Risks and Contingencies

As there are no kernels published yet on kaggle.com for this particular data set, there might be the case that it is not relevant enough or not of enough interest. However, this circumstance is very unlikely - and even if our insights will not be significant, they are still insights which will be sufficient for passing the course. The team members’ schedule might prevent the team from meeting the deadline, but good time management should handle this.

Terminlogy

Our glossar can be found here

Costs and Benefits

This project will cost no money, but it will cost the team’s time and energy. Still, our benefits will be knowledge gain and some interesting insights into the Indian social community which might even help development organizations or the Indian administration. Finally, completing any kind of project will strengthen our competencies and satisfy our eagerness to create.
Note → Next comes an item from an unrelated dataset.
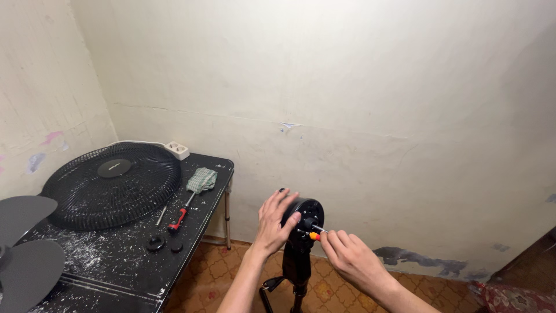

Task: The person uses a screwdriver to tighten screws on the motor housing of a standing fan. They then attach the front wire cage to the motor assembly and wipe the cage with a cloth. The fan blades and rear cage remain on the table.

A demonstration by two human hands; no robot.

Defining our Data Mining Goals

Data Mining Goals

The main goal is to derive a reasonable hypothesis from the data set applying reasonable data mining methods. Meanwhile, the team needs to deliver the project code of the data preparation, modeling, evaluation and deployment and a summary of a project report as a presentation poster.

Data Mining Success Criteria

The success of our project depends on the instructors Meelis Kull, Mikk Puustusmaa and the rest of the Introduction to Data Science Team. The formal evaluation criteria were given in a project kickoff lecture. Every team member will receive the team grading of maximum 20 points. 10 points can be achieved by representational quality, which means our poster will hold all necessary content such as main results, applied data science methods, motivation and objectives. 10 more points can be reached by technical quality, which means to state a clear objective in our report, gain relevant insight from the chosen relevant data and execute everything time-efficiently.